On 1/31/18 2:59 PM, Paul Durrant wrote:
> Currently XENBUS makes use of the memory BAR of the PCI device to which it
> binds as a source of unpopulated GFNs to host Xen data structures, such as
> the shared info and grant table.
> There is a problem with doing this, which is that Windows (unsurprisingly)
> sets up a non-cached MTRR for the page range covering PCI BARs so accesses
> to BAR space (and hence the Xen data structures) should be non-cached.
> However, Xen itself contains a work-around to avoid the slow access times
> that would ordinarily result from the this; it ignores the MTRRs if no
> real devices are passed through to the guest so accesses are actually
> cached. Thus, in the normal case, there is no penalty to pay... but as soon
> as hardware is passed through to a guest, the work-around no longer applies
> and there is a noticeable drop in PV driver performance. (E.g. network
> throughput can drop by ~30-40%).
> This patch modifies XENBUS to allocate a 2MB area of RAM

Some time ago I have discovered that the PV driver fails with
STATUS_INSUFFICIENT_RESOURCES if the grant table configured for the
Windows HVM is larger than 2MB.

Perhaps it might be a good idea to let unpopulated GFNs to be allocated
dynamically from FdoAllocateHole, possibly reviving the original purpose
of range_set in the process.

Or at minimum, call GrantTableQuerySize early and take the
MaximumFrameCount into account when allocating the initial "unpopulated"
GFN range.

> (which will always fall into a cached MTRR),

Isn't MmAllocateContiguousNodeMemory expected to either return memory
with correct cacheability or fail completely?  In the absence of
PAGE_NOCACHE or PAGE_WRITECOMBINE flags, it makes sense for the caller
to safely assume the allocated memory to be WB-cached.

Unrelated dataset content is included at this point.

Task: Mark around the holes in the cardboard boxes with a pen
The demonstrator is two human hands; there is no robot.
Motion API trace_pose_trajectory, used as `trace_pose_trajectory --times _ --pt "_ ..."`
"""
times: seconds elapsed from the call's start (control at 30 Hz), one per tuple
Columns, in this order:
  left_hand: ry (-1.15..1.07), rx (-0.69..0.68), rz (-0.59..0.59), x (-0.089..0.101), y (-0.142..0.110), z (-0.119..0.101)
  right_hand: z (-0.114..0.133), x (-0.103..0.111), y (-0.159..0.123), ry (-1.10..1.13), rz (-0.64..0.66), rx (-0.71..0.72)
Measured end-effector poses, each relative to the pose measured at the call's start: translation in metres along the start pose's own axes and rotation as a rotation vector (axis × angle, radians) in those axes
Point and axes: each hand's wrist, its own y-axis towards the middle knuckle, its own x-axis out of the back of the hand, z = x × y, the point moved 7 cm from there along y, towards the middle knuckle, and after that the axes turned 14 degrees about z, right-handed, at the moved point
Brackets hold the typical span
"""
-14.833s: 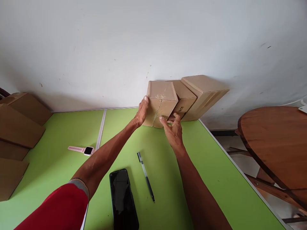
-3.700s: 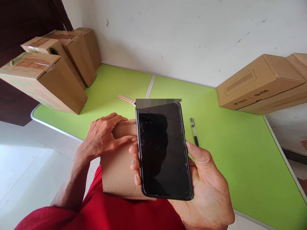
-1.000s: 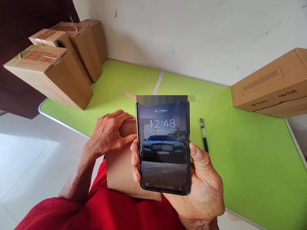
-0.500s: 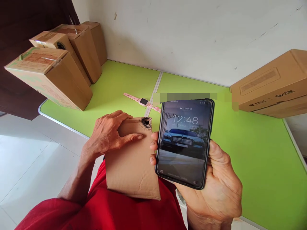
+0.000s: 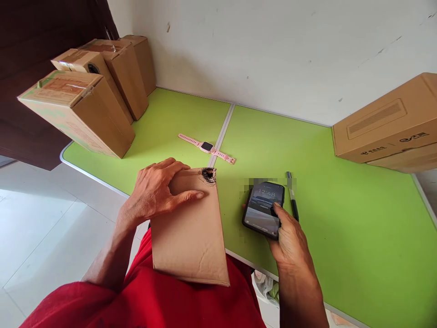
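Observation:
My left hand grips the left side of a brown piece of cardboard, its thumb across the face and its fingers over the far edge. A ragged hole with black scribble marks the cardboard's far right corner. In my right hand is a black smartphone, low over the table, its lit screen reading 12:48; the thumb reaches onto the screen. Just right of the phone lies a black and silver marker pen. Beyond the cardboard, a pink smartwatch rests with its strap spread out.
The green table has a pale seam across it and a wall behind. Several cardboard boxes stand at the left end. A larger printed box sits at the back right. Below the front edge, a plastic bag shows.
My right hand has lowered the smartphone away from my face toward the table, uncovering the marker pen and the watch's buckle end. The left hand and cardboard stay nearly in place.

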Motion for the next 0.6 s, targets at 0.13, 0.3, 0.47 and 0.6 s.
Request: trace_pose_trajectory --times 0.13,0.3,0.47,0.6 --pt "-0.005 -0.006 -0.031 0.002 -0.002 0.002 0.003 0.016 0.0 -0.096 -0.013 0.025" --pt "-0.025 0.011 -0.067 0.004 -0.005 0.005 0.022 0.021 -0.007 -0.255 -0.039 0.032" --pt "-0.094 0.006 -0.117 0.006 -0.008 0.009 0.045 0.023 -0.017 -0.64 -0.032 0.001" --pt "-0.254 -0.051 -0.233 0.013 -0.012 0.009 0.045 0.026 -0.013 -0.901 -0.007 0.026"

I suppose the "fail completely" case could be alleviated via dynamic

> use a decrease_reservation hypercall to de-populate the area,

An alternative method would be to copy the unpopulated-alloc facility
in Linux merged into mainline fairly recently (5.9), which avoids being
entangled with ballooning entirely.

An obvious approach would be to have hotplug PDOs to convince the NT PnP
manager to hand us cacheable memory resources.  Implementing it sounds
pretty complicated, though.

> and then use that as a source of GFNs instead of the
> BAR. Hence, the work-around in Xen no longer has any baring on accessing of
> Xen data structures and thus there is no longer any performance penalty
> when hardware is passed through to a guest.